Forma imprecisa – “vagueou por ali” – concretizada por um olhar dotado de um poder de “liquidificação” – “mulher de olhos lisos que humedeciam o quarto” -, aquela mulher se estabiliza primeiro através do contato dos dedos com os móveis, isto é, com objetos ao mesmo tempo fixos e dotados de mobilidade, com os quais tem afinidades confirmadas pela própria atitude – “em distraído afecto”.
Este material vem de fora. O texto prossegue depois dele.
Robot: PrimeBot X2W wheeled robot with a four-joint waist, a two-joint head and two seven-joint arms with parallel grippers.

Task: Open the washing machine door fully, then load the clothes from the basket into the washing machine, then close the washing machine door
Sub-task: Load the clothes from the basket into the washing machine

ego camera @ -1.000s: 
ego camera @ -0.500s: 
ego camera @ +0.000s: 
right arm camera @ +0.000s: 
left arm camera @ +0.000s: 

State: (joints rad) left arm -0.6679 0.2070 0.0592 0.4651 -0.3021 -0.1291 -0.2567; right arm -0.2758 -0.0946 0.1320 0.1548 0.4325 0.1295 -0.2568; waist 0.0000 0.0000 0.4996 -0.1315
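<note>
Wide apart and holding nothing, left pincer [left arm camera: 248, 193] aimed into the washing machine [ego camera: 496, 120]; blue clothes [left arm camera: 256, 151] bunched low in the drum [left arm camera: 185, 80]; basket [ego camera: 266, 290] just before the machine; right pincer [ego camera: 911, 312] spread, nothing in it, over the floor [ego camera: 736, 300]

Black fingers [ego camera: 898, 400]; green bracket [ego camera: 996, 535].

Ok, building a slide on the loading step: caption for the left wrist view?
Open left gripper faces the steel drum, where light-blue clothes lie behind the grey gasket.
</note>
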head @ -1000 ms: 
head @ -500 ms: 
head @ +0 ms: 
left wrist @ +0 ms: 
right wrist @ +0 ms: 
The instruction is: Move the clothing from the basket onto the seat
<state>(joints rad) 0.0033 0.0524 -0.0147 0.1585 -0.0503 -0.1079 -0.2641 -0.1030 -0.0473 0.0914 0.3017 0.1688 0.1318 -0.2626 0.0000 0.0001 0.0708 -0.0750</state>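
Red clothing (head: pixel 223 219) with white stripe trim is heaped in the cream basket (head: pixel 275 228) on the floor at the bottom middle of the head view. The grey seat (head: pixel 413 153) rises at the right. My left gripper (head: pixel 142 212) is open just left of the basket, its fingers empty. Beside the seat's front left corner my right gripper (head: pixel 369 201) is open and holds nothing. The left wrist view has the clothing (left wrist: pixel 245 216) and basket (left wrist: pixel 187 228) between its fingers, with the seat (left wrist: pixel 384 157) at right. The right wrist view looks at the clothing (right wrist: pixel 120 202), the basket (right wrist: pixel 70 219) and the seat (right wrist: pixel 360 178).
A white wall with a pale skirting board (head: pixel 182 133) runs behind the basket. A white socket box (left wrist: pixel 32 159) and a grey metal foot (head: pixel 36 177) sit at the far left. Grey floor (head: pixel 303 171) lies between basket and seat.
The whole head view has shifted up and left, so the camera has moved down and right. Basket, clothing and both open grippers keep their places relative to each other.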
Pretendendo-se ancorado na realidade material do quarto, o narrado emite uma hipótese: “Quem sabe ela sonambulasse, aquela realidade lhe fosse muito fictícia?” (p.119). A razão do protagonista contador instaura, dessa maneira, a fronteira do sonho entre a visitante e aquele que ocupa o espaço do quarto. Mas a hipótese assim formulada subentende a questão de saber qual dos dois estará sonhando o outro. Aliás, as reações do personagem masculino não deixam de acrescentar dúvidas a respeito do estado de consciência em que se encontra: "Eu queria avisar-lhe que estava enganada, que aquele não era seu competente endereço. Mas o silêncio me alertou que ali estava a decorrer um destino, o cruzar das fatais providências." (p. 119)
Com efeito, é o irracional que impõe a sua perspectiva através do canal extra-sensorial desse “silêncio”, sugerindo a instalação de uma engrenagem que escapa ao controle da vontade humana – “destino, cruzar das fatais providências”.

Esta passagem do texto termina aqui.